-------- Stored data

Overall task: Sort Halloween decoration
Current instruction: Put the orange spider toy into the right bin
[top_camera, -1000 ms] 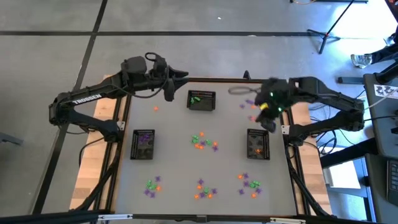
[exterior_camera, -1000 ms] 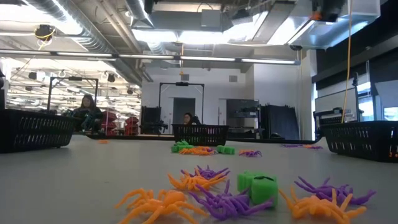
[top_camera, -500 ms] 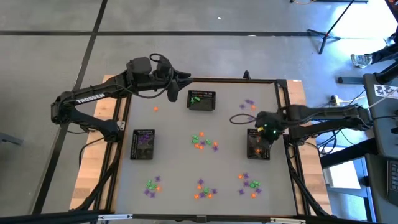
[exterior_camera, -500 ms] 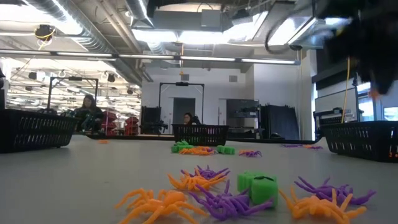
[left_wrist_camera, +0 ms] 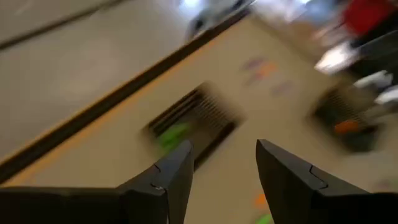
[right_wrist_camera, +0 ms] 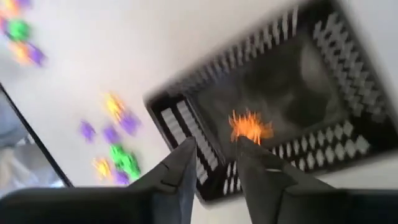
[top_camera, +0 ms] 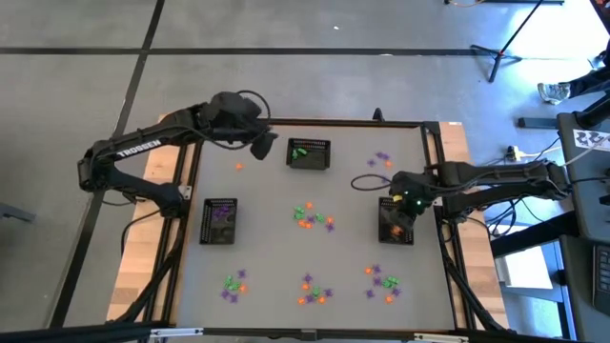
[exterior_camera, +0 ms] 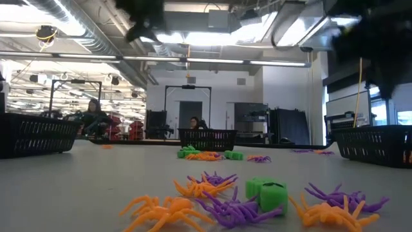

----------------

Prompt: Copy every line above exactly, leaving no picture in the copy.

Expected answer:
Overall task: Sort Halloween decoration
Current instruction: Put the orange spider toy into the right bin
[top_camera, -1000 ms] 
[exterior_camera, -1000 ms] 
[top_camera, -500 ms] 
[exterior_camera, -500 ms] 
[left_wrist_camera, +0 ms] 
[right_wrist_camera, +0 ms] 
[top_camera, +0 ms] 
[exterior_camera, +0 ms] 

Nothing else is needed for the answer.